In 1953 Mico was the largest of the four small single-sex colleges training elementary school teachers. Only 44 percent of teachers in elementary schools were trained. The University College of the West Indies admitted its first batch of 30 students to be trained as secondary school teachers. Jamaica imported most of it high school teachers from Britain. The principals of almost all high schools and all teachers colleges were expatriates. This is the baseline of the transformation that has taken place in teacher education over the last 60 years.
Mico has been in forefront of this transformation the broad contours of which are:
- The teacher force at all levels of education has been Jamacainised and is self-sustaining.
- Jamaica is now a net exporter of teachers. Graduates of Jamaican teachers’ colleges have established the quality and validity of their education in the international marketplace.
- Teachers college graduates have recruited and have been successful in almost all occupations serving people in Jamaica, the Caribbean and internationally.
- The graduates of colleges and universities educating teachers in Jamaica have been high calibre and constructive citizens wherever in the world they have lived and worked.
- Jamaican teacher education leads the Caribbean in its scope, governance, and methods of validation.
In the 1950’s, and at Independence in 1962, there were many who doubted our capacity to overcome the legacy bequeathed by colonialism, feared the future and were beaten down by assertions of inferiority that were deliberately cultivated by the ruling elites. The transformation described has been achieved by those who dared to confront the odds; who had faith in the people and themselves, and were bold in their assertions and exertions to succeed.
Graduating Class of 2013 the world that awaits you is marked by high youth unemployment, including the unemployment of teachers; renewed racism clothed in sophisticated rhetoric; those who fear the future; and those who are discouraged by the odds for advancement.
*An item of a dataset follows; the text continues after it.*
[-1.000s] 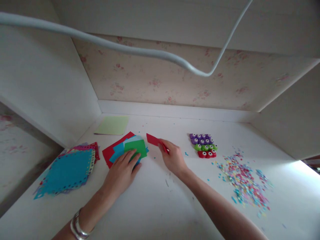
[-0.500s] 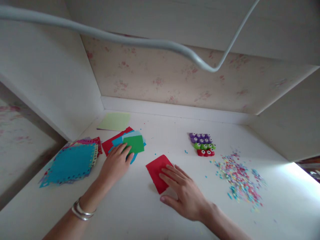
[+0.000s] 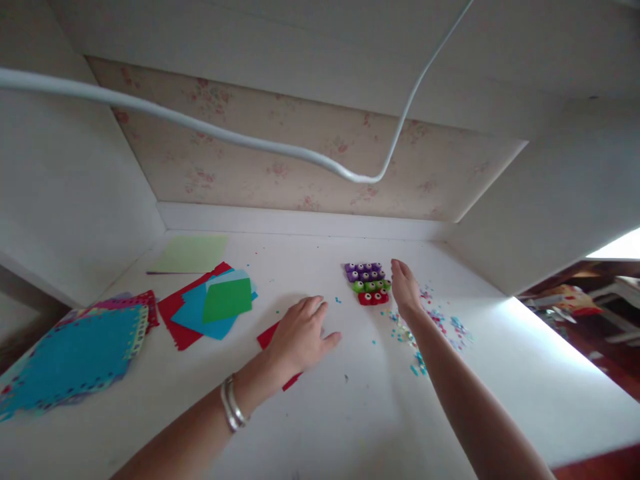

The Mico has always been a non-denominational Christian institution. I can do no better than leave you with the words of Scripture: 2 Timothy 1:12. “God has not given us the spirit of fear but of power and love and of a sound mind”. Go forth therefore with a calm mind despite the storms face you; persevere by faith in God, and assert the power of love through service. In so doing you will be a participant in transforming your world, in like manner as the Graduates of 1953.